[Extracted data entries]

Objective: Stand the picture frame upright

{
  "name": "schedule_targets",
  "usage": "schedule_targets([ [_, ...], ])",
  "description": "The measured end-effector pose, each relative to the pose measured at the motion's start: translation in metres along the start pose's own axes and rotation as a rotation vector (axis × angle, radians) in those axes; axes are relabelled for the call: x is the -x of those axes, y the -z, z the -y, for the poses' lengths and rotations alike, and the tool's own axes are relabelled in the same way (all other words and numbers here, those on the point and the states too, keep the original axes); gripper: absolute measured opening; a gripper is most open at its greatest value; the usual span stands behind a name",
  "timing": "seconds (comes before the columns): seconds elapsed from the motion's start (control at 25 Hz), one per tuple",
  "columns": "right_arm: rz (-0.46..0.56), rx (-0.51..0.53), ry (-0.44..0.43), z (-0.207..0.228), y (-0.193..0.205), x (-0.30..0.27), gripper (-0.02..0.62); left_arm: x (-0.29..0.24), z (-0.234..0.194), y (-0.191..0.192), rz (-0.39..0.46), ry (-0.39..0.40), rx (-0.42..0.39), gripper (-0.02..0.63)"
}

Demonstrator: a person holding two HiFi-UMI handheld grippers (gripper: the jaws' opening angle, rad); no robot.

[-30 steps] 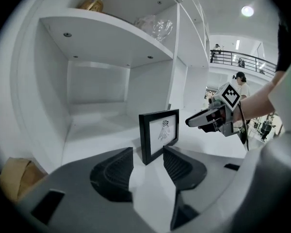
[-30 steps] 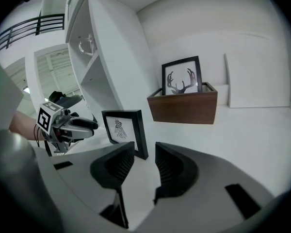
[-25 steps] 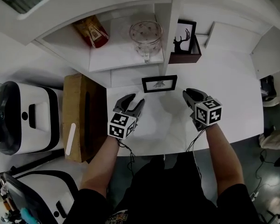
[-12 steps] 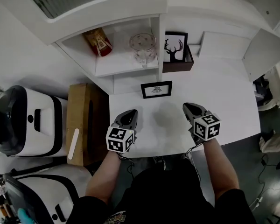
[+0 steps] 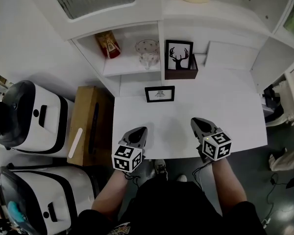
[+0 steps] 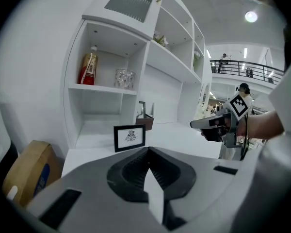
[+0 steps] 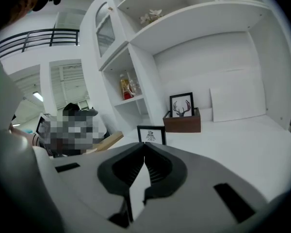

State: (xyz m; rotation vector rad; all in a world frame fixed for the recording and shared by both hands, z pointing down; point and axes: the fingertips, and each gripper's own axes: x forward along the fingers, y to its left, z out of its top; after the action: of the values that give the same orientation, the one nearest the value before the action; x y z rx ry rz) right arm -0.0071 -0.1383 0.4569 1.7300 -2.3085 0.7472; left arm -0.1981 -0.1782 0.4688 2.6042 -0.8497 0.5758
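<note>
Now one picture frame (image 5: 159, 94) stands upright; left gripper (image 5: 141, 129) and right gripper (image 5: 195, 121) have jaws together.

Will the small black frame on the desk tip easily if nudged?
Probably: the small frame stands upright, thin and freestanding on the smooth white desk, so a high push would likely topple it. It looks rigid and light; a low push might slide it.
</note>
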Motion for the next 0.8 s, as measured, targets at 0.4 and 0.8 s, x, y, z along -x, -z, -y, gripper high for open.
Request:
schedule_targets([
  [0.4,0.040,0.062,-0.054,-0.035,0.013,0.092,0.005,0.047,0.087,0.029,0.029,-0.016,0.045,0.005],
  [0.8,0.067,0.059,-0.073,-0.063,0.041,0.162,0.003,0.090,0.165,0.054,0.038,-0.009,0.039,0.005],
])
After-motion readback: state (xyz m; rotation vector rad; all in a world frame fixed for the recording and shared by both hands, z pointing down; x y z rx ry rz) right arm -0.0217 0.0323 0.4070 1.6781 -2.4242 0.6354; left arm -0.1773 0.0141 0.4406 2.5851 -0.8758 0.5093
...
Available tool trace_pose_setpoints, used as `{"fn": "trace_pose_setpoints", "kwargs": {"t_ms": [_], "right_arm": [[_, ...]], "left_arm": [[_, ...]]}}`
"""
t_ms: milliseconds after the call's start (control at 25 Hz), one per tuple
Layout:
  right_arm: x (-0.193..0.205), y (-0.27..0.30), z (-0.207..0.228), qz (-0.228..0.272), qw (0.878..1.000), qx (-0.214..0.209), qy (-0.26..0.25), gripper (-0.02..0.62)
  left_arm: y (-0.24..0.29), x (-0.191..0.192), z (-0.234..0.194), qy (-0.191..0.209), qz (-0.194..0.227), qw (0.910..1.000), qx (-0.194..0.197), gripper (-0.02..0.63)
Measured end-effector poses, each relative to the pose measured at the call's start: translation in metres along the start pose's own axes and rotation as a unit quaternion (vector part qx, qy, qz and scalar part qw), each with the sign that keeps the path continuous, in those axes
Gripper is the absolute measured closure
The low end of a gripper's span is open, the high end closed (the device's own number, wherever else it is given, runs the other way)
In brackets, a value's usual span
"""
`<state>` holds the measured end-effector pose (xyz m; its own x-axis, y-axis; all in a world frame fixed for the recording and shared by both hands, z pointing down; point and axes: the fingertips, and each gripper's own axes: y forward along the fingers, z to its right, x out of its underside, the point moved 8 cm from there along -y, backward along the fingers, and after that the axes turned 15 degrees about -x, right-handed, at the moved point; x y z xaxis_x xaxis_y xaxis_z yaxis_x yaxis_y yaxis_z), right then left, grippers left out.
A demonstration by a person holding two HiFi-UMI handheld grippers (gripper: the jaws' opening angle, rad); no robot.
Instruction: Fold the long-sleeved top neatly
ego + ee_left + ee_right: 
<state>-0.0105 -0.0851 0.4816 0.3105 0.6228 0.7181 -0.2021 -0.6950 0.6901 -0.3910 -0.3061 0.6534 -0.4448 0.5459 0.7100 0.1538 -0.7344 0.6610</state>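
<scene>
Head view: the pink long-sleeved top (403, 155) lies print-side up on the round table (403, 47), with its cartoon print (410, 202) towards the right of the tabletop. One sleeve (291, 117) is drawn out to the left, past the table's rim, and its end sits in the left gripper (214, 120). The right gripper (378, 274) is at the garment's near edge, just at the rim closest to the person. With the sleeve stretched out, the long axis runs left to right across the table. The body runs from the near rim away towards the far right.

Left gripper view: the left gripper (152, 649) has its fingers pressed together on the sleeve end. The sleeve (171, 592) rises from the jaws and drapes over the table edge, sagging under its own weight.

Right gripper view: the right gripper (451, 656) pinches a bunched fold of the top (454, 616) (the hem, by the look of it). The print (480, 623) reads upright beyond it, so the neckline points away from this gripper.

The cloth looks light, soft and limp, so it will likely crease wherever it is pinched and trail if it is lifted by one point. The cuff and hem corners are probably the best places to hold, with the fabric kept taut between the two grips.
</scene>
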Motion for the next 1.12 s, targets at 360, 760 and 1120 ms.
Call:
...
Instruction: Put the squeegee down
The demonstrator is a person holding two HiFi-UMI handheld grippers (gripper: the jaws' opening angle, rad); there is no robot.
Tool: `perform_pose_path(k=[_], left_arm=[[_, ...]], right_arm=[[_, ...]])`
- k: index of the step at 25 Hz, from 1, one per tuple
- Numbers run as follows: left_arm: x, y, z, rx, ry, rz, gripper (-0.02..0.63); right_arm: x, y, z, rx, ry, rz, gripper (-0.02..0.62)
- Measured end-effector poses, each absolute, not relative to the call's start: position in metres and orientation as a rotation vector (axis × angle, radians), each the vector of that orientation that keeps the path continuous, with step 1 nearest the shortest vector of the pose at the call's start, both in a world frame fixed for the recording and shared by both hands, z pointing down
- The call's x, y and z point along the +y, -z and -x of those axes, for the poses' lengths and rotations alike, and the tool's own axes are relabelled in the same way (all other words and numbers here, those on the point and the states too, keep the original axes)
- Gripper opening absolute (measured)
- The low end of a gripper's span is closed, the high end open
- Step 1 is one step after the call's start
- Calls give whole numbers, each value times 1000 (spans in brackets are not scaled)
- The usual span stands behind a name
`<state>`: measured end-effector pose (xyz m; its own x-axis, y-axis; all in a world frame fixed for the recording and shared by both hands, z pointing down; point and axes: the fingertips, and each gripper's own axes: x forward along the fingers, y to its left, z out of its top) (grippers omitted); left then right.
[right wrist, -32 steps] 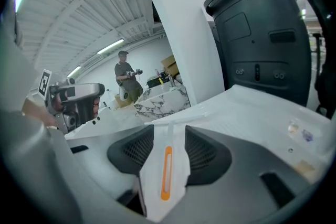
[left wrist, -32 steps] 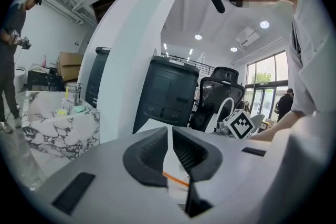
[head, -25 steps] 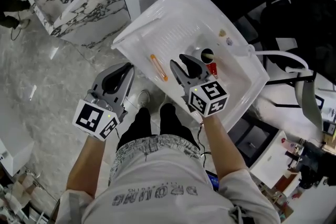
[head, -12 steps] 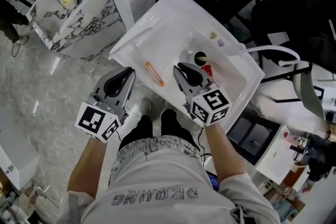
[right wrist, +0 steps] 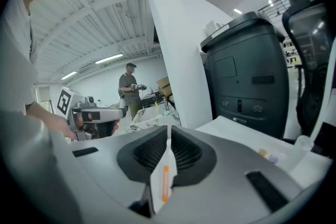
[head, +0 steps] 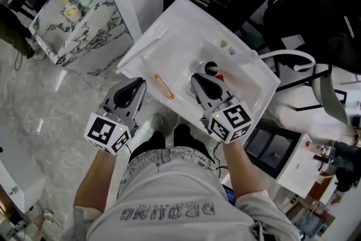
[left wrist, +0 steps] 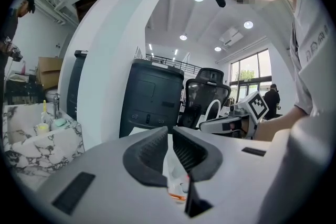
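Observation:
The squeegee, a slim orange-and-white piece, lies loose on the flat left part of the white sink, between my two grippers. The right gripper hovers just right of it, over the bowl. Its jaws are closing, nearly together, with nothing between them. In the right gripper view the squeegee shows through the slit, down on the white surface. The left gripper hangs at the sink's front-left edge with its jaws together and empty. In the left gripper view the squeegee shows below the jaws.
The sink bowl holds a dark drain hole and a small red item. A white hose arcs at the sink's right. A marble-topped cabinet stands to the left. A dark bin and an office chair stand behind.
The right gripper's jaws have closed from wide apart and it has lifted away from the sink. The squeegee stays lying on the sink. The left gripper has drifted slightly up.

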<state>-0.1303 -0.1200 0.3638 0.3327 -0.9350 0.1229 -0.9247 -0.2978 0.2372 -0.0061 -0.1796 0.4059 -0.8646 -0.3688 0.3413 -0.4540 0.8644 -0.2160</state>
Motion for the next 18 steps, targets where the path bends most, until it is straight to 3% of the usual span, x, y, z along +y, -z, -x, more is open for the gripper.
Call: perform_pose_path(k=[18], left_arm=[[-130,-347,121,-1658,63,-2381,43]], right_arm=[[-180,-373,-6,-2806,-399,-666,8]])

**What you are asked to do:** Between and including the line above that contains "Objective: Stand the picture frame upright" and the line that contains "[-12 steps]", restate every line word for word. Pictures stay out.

**Solution to this exercise:**
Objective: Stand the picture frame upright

{
  "name": "schedule_targets",
  "usage": "schedule_targets([ [_, ...], ])",
  "description": "The measured end-effector pose, each relative to the pose measured at the motion's start: translation in metres along the start pose's own axes and rotation as a rotation vector (axis × angle, radians) in those axes; axes are relabelled for the call: x is the -x of those axes, y the -z, z the -y, for the poses' lengths and rotations alike, and the tool's own axes are relabelled in the same way (all other words and numbers here, those on the point and the states too, keep the original axes); gripper: absolute measured opening; a gripper is most open at its greatest value; the usual span stands behind a name",
  "timing": "seconds (comes before the columns): seconds elapsed from the motion's start (control at 25 Hz), one per tuple",
  "columns": "right_arm: rz (-0.46..0.56), rx (-0.51..0.53), ry (-0.44..0.43), z (-0.207..0.228), y (-0.193..0.205), x (-0.30..0.27), gripper (-0.02..0.62); left_arm: x (-0.29..0.24), z (-0.234..0.194), y (-0.191..0.192), rz (-0.39..0.46), ry (-0.39..0.40), rx (-0.42..0.39), gripper (-0.02..0.63)"
}

Demonstrator: a person holding two HiFi-UMI handheld grippers (gripper: the jaws' opening angle, rad); no robot.

[-30 steps] 
[-30 steps] 
[-25 steps] 
[-12 steps] 

Nothing more is needed to finish the exercise.